Support Questions
Find answers, ask questions, and share your expertise

Knox webhdfs HA configuration

Rising Star

Hi,

I'm facing a strange issue about knox configuration but cannot figure out what's wrong :

We have 2 instances of knox on our cluster (let's say on server1 and server2), and we have configured them for webhdfs HA.

Extract of our topology file :

<topology>
	<gateway>
		...
		<provider>
			<role>ha</role>
			<name>HaProvider</name>
			<enabled>true</enabled>
			<param>
				<name>WEBHDFS</name>
				<value>maxFailoverAttempts=3;failoverSleep=1000;maxRetryAttempts=300;retrySleep=1000;enabled=true</value>
			</param>
			...
		</provider>
	</gateway>
	...
	<service>
        <role>WEBHDFS</role>
        <url>http://namenode1:50070/webhdfs</url>
        <url>http://namenode2:50070/webhdfs</url>
    </service>
</topology>

The strange thing is that if we perform a webhdfs operation through knox on server1 (with curl) :

curl -s -i -k -H "Authorization: Basic dGEtMXQ3Ny1iZGF0YS1zY2g6QW50b2luZTg3MSE=" -X GET 'https://server1:8443/gateway/pam/webhdfs/v1//user/myuser/myFile.txt?op=OPEN' 

=> we get a redirect to a https URL on server1

But if we send the same request to server2 gateway :

curl -s -i -k -H "Authorization: Basic dGEtMXQ3Ny1iZGF0YS1zY2g6QW50b2luZTg3MSE=" -X GET 'https://server2:8443/gateway/pam/webhdfs/v1//user/myuser/myFile.txt?op=OPEN'

=> we get a redirect to a http URL on one datanode (port 1022)

Cannot find any difference about server1 and server2 knox configuration, so where should I look to understand how knox redirect incoming requests to webhdfs service ?

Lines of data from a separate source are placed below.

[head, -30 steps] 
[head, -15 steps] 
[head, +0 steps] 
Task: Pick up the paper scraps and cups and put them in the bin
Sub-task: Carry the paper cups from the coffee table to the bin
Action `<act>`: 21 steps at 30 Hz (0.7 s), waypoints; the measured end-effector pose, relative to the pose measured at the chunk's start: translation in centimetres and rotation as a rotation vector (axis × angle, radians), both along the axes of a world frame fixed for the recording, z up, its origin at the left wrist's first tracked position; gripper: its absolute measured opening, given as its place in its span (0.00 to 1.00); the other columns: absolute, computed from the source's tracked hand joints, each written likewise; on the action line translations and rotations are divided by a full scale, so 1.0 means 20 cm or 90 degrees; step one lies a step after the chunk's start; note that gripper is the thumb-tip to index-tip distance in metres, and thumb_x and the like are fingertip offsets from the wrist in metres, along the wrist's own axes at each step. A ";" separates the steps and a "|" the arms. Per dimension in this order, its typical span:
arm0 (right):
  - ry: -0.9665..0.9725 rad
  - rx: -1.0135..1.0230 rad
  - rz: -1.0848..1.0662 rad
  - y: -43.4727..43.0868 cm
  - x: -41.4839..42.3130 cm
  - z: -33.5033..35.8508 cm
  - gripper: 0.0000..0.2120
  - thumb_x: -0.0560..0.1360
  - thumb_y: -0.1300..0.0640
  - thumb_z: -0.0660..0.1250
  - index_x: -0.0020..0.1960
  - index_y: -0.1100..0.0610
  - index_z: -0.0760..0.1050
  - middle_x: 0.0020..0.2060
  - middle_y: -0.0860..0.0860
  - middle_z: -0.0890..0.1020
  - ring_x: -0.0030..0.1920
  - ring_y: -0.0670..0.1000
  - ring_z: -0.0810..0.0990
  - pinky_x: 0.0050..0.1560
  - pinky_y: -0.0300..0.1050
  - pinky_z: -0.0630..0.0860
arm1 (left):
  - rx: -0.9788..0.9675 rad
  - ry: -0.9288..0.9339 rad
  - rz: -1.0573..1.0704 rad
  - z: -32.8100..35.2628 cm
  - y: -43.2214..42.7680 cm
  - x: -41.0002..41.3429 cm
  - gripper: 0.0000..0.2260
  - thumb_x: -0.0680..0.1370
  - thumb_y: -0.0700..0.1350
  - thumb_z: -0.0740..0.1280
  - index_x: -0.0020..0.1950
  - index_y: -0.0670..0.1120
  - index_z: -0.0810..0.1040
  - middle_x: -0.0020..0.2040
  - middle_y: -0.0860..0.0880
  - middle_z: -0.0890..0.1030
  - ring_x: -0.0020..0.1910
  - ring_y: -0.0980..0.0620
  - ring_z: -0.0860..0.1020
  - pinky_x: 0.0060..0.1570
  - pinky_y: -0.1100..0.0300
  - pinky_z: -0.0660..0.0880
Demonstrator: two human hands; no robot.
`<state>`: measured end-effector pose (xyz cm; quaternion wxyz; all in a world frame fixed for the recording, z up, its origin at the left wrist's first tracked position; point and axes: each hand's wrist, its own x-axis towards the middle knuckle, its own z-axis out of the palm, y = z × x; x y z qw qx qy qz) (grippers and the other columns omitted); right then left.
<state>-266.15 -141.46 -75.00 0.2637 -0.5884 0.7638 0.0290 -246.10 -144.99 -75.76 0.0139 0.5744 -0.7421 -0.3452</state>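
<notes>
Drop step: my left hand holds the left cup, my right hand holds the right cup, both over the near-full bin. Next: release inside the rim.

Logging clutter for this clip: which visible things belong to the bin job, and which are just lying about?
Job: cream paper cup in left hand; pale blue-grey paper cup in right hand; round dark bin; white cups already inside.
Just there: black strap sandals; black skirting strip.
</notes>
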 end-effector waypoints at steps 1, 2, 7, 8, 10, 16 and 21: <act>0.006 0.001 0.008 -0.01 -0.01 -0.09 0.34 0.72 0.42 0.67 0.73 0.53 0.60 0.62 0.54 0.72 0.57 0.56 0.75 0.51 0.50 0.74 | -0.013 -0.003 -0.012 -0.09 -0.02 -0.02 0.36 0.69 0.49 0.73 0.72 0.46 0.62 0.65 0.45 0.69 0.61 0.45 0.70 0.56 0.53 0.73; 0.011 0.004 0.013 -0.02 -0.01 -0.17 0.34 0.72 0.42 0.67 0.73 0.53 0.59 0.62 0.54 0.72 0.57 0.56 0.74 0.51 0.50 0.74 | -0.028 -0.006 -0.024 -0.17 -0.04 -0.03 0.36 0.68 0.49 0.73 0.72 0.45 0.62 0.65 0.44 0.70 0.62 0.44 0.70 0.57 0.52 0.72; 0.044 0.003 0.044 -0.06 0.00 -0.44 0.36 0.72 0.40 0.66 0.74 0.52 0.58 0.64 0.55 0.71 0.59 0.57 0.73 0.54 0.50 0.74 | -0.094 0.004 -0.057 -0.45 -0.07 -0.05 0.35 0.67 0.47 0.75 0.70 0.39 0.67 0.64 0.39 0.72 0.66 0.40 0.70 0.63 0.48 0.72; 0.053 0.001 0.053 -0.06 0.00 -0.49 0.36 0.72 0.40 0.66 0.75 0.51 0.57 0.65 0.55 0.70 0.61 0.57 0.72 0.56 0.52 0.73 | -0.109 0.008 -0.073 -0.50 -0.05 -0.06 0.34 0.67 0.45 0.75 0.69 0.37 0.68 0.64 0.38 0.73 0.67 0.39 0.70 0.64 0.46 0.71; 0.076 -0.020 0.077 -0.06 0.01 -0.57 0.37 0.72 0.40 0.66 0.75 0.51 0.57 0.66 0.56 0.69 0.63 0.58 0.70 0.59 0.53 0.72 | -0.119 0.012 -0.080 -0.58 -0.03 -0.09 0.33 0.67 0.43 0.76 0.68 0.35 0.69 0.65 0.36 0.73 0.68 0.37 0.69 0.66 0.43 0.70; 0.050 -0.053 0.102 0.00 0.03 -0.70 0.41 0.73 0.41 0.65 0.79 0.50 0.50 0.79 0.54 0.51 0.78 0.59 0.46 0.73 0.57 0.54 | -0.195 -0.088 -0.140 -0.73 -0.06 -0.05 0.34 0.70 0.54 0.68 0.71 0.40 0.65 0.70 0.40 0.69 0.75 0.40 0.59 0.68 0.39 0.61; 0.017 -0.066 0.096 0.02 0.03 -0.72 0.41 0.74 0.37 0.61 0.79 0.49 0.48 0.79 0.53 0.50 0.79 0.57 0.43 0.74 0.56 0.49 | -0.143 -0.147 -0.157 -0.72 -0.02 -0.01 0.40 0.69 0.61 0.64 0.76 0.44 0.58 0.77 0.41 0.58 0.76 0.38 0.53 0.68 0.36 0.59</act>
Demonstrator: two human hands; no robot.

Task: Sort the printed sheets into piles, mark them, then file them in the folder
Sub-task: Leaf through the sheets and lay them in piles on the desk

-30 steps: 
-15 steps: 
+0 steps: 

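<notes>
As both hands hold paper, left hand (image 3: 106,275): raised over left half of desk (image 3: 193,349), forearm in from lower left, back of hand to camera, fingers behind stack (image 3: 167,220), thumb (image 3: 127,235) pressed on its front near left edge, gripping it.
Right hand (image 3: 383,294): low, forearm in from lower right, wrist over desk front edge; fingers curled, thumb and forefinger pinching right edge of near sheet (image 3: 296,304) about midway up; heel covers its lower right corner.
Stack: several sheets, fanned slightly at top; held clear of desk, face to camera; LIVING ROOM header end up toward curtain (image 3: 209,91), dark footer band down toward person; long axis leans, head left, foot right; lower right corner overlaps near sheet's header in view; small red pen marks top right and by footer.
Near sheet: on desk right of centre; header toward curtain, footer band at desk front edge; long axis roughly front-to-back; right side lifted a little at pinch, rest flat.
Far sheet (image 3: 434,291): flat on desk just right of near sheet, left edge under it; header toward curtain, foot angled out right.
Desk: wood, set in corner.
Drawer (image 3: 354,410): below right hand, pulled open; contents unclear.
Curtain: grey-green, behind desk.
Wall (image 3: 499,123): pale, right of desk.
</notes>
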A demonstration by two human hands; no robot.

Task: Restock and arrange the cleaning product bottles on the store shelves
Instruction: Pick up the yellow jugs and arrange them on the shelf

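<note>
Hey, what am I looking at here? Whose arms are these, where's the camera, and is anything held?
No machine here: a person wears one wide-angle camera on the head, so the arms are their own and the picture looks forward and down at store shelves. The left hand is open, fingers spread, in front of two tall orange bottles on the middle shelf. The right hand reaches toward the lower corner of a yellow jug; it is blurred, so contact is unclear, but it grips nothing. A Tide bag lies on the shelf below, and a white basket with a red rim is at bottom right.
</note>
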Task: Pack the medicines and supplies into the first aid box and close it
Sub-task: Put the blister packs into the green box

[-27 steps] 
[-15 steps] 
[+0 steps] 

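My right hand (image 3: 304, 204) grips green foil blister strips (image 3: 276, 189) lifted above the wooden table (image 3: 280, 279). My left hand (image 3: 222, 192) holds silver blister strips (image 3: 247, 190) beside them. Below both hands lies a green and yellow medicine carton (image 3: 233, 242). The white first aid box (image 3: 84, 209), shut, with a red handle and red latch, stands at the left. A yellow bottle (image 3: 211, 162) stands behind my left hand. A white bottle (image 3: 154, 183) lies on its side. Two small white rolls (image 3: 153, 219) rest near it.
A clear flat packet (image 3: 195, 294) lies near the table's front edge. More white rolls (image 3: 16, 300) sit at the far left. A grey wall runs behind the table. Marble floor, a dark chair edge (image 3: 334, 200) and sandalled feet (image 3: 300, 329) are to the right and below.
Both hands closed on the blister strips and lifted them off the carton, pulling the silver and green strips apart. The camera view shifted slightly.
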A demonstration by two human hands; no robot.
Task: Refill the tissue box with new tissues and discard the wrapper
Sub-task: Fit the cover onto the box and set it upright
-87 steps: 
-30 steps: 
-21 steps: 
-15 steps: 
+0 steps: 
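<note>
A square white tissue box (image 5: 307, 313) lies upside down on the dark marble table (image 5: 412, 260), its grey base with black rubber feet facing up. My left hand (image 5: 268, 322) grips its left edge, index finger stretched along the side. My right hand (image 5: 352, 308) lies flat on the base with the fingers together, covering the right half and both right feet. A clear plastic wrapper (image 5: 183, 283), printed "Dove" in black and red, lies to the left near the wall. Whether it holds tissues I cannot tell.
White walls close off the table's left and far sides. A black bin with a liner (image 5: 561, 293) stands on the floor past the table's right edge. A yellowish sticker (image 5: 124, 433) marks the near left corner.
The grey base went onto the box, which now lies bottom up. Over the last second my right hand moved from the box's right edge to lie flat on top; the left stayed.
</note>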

Any help will be greatly appreciated !

1 REPLY 1

Contributor

You should have something logged in the gateway.log file. If you do not see anything meaningful there you can turn up the debug log (by update the conf/gateway-log4j.properties file, uncomment log4j.logger.org.apache.hadoop.gateway=DEBUG property)